** Provided records **
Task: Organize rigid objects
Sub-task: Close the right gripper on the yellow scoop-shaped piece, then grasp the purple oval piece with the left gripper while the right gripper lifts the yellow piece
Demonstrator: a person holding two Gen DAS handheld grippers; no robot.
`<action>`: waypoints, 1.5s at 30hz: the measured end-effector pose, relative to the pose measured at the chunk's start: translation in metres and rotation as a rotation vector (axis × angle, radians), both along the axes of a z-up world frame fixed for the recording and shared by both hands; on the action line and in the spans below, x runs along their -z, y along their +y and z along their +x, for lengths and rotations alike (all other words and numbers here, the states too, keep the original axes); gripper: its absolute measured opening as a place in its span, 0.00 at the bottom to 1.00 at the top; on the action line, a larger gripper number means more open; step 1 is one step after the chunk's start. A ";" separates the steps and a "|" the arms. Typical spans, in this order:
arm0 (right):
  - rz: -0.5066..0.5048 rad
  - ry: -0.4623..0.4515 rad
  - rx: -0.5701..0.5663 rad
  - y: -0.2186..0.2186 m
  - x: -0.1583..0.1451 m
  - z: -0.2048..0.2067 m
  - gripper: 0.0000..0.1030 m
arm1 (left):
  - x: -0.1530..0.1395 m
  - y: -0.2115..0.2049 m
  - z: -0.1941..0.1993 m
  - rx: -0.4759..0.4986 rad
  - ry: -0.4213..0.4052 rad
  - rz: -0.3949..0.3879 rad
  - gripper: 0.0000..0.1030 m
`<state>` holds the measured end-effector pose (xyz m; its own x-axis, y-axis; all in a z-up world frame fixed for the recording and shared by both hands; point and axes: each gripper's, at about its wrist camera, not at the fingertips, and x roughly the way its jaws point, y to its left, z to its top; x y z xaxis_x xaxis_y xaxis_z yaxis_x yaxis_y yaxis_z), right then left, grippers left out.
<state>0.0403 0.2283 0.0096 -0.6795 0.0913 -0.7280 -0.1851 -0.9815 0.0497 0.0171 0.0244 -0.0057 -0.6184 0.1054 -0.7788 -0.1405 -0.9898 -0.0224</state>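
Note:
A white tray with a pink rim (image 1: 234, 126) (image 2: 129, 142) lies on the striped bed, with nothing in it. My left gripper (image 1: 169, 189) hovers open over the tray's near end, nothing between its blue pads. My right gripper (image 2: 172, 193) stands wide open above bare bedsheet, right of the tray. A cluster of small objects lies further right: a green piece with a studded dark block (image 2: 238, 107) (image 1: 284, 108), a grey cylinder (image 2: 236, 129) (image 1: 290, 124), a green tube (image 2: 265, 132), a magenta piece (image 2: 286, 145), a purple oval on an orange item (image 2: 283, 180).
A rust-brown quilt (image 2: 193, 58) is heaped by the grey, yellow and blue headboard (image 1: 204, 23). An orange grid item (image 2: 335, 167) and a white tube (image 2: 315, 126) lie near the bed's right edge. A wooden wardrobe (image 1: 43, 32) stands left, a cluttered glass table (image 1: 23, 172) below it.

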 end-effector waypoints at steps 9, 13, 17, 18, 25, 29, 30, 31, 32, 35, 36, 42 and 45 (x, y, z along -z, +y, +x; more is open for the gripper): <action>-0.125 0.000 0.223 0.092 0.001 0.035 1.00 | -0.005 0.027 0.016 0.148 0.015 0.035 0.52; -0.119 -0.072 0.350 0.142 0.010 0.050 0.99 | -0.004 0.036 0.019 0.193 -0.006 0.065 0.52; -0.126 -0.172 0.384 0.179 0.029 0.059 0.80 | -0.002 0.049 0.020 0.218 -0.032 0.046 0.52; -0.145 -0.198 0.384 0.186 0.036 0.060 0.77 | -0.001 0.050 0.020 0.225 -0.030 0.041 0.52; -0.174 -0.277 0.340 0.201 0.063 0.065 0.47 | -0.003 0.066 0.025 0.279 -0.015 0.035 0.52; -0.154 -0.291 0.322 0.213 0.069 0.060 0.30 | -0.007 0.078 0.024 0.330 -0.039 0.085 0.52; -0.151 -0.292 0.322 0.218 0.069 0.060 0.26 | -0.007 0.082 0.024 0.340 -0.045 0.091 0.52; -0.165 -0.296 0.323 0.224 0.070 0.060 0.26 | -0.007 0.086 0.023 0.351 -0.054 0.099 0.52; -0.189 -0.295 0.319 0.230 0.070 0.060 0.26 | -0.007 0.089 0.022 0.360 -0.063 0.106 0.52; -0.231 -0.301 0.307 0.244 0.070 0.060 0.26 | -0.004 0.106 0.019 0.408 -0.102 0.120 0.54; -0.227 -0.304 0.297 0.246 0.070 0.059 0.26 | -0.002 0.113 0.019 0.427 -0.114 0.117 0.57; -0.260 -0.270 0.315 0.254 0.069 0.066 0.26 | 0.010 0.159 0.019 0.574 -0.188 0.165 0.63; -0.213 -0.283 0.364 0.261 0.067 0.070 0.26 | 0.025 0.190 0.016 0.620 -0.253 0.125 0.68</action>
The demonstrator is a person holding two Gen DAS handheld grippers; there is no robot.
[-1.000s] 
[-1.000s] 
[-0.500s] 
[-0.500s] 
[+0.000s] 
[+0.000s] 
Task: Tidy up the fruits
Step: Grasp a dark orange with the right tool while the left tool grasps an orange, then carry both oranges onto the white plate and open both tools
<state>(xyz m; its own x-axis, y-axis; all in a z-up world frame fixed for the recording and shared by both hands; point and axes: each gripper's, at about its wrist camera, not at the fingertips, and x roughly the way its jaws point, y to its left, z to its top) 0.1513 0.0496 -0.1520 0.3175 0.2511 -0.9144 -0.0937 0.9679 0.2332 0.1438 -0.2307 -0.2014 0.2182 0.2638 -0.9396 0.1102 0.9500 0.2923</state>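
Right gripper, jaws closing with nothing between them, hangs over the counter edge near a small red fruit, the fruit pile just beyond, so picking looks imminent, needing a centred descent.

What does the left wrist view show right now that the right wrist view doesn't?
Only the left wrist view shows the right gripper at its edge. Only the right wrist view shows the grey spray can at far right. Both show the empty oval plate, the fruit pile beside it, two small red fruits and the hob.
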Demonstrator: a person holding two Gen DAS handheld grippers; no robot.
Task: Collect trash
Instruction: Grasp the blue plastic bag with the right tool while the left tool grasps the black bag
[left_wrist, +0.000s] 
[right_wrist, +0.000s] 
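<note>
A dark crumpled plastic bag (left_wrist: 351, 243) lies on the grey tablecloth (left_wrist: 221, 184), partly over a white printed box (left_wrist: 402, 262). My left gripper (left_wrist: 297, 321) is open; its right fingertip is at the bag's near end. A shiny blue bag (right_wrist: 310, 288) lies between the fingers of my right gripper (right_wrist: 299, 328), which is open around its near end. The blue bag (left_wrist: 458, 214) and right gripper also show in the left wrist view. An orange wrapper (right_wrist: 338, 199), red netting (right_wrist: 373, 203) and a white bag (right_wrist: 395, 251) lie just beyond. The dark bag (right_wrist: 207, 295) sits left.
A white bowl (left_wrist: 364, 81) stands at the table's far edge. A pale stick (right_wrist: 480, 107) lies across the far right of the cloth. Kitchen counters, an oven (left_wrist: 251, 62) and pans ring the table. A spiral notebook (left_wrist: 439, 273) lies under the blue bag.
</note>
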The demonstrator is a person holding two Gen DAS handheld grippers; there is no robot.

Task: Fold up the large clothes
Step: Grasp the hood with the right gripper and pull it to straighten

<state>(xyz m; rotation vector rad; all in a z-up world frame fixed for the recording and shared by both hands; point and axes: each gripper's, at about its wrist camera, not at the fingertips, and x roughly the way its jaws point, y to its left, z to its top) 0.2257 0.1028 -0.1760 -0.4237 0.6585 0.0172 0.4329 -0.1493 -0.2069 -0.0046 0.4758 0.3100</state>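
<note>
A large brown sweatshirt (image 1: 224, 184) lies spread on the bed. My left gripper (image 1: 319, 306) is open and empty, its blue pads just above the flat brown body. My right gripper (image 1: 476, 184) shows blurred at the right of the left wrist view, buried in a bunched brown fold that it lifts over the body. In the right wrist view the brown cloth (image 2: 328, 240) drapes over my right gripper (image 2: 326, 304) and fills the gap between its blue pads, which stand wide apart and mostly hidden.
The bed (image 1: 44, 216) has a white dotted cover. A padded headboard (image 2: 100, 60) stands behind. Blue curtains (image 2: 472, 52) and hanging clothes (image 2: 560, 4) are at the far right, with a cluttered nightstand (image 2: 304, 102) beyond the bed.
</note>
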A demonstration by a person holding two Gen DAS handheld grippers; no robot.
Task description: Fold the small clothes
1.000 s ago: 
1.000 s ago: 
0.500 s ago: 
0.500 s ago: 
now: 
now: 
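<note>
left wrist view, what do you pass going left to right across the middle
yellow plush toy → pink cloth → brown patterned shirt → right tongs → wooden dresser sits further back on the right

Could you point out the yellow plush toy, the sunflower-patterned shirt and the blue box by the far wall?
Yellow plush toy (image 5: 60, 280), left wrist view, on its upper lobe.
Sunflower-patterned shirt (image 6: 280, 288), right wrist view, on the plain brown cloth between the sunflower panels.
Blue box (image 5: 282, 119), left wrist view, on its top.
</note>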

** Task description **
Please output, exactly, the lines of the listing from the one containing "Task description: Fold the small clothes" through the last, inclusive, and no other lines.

** Solution to this exercise **
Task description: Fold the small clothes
1.000 s ago: 
1.000 s ago: 
0.500 s ago: 
0.500 s ago: 
now: 
now: 
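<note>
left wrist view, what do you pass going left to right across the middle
yellow plush toy → pink cloth → brown patterned shirt → right tongs → wooden dresser sits further back on the right

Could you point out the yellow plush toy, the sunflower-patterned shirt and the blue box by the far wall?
Yellow plush toy (image 5: 60, 280), left wrist view, on its upper lobe.
Sunflower-patterned shirt (image 6: 280, 288), right wrist view, on the plain brown cloth between the sunflower panels.
Blue box (image 5: 282, 119), left wrist view, on its top.
</note>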

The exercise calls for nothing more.